Brief: Every line below containing the word "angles" should be found and copied.

Given data:
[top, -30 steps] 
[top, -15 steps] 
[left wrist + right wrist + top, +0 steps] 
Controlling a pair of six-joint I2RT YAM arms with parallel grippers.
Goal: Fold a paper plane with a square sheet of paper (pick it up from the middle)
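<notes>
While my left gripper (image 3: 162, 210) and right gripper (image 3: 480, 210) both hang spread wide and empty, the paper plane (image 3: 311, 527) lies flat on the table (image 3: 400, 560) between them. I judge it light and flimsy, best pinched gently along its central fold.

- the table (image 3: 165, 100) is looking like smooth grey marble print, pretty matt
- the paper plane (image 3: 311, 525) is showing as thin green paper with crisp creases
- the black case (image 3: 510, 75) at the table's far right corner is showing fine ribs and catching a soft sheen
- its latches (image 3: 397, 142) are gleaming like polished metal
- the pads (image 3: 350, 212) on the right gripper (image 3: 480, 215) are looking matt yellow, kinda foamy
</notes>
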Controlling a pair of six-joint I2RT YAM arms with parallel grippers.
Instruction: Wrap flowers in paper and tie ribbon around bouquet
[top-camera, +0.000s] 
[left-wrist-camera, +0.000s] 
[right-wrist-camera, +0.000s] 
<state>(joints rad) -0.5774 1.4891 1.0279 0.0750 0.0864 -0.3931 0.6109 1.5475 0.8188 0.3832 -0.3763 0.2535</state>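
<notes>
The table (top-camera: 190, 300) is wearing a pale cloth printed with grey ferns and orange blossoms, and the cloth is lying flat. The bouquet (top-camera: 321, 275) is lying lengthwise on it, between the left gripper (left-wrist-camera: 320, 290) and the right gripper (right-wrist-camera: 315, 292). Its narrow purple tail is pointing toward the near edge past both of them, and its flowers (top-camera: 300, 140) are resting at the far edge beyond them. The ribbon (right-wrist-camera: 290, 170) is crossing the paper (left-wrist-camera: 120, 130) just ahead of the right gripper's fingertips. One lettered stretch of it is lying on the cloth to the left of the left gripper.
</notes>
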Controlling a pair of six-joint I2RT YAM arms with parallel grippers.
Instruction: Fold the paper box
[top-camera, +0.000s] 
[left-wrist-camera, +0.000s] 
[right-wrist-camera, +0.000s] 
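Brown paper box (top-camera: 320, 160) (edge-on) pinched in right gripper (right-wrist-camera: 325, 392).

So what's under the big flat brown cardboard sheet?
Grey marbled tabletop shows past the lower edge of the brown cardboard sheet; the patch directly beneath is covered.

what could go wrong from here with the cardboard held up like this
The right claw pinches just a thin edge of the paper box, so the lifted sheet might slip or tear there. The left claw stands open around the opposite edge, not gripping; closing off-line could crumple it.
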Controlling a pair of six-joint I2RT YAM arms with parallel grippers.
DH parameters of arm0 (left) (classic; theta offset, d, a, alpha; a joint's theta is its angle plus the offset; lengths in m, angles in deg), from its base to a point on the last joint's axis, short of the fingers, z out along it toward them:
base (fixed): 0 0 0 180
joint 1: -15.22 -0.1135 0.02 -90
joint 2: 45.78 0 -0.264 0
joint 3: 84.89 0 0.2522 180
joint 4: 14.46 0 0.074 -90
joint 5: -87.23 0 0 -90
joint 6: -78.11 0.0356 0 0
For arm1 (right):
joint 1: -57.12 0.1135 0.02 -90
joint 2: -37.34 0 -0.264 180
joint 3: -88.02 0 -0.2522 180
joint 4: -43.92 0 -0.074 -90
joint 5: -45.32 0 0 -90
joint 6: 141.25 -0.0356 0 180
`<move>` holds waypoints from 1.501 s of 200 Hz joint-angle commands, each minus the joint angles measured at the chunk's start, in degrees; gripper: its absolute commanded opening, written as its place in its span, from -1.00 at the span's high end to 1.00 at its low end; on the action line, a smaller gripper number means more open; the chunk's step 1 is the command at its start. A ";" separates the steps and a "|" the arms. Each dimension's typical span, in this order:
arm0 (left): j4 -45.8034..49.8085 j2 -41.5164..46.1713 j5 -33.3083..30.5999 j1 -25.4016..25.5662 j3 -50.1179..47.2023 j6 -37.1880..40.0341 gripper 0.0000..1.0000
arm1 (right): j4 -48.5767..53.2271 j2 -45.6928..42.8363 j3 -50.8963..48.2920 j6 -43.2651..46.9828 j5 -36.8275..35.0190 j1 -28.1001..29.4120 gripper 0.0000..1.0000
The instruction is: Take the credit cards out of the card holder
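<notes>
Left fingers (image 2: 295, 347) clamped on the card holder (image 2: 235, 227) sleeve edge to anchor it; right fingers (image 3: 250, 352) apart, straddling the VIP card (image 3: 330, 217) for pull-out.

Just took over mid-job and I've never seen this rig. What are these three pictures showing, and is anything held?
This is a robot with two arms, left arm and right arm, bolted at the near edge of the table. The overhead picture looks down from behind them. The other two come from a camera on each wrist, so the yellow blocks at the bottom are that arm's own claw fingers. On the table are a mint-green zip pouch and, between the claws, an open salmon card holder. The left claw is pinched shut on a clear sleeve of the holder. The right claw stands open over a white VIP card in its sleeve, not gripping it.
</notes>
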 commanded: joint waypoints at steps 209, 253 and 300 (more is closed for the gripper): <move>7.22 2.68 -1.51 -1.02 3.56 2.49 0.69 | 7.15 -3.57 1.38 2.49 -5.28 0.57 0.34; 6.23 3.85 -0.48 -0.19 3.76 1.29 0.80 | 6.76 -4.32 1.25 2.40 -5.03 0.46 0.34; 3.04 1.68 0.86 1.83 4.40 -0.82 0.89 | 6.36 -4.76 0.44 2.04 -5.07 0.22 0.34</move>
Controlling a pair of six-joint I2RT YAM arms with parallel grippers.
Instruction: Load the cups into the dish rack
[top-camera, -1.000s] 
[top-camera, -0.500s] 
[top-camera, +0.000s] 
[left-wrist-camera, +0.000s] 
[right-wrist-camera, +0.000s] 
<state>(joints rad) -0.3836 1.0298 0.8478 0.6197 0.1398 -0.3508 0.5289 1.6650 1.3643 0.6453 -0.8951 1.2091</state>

Task output:
DH parameters of arm0 (left) (classic; theta offset, d, a, alpha; a joint's theta is its angle plus the offset; lengths in m, angles in deg), from its base to a point on the last joint's axis, short of the fingers, z out along it toward them:
`<move>` holds waypoints from 1.501 s of 200 Hz joint-angle commands, each minus the joint angles measured at the chunk's start, in degrees; gripper: its absolute commanded opening, written as its place in its span, from -1.00 at the span's high end to 1.00 at its low end; on the action line, a smaller gripper number means more open; the chunk's step 1 is the command at its start. A ";" separates the steps and a "|" the arms. Each dimension's typical span, in this order:

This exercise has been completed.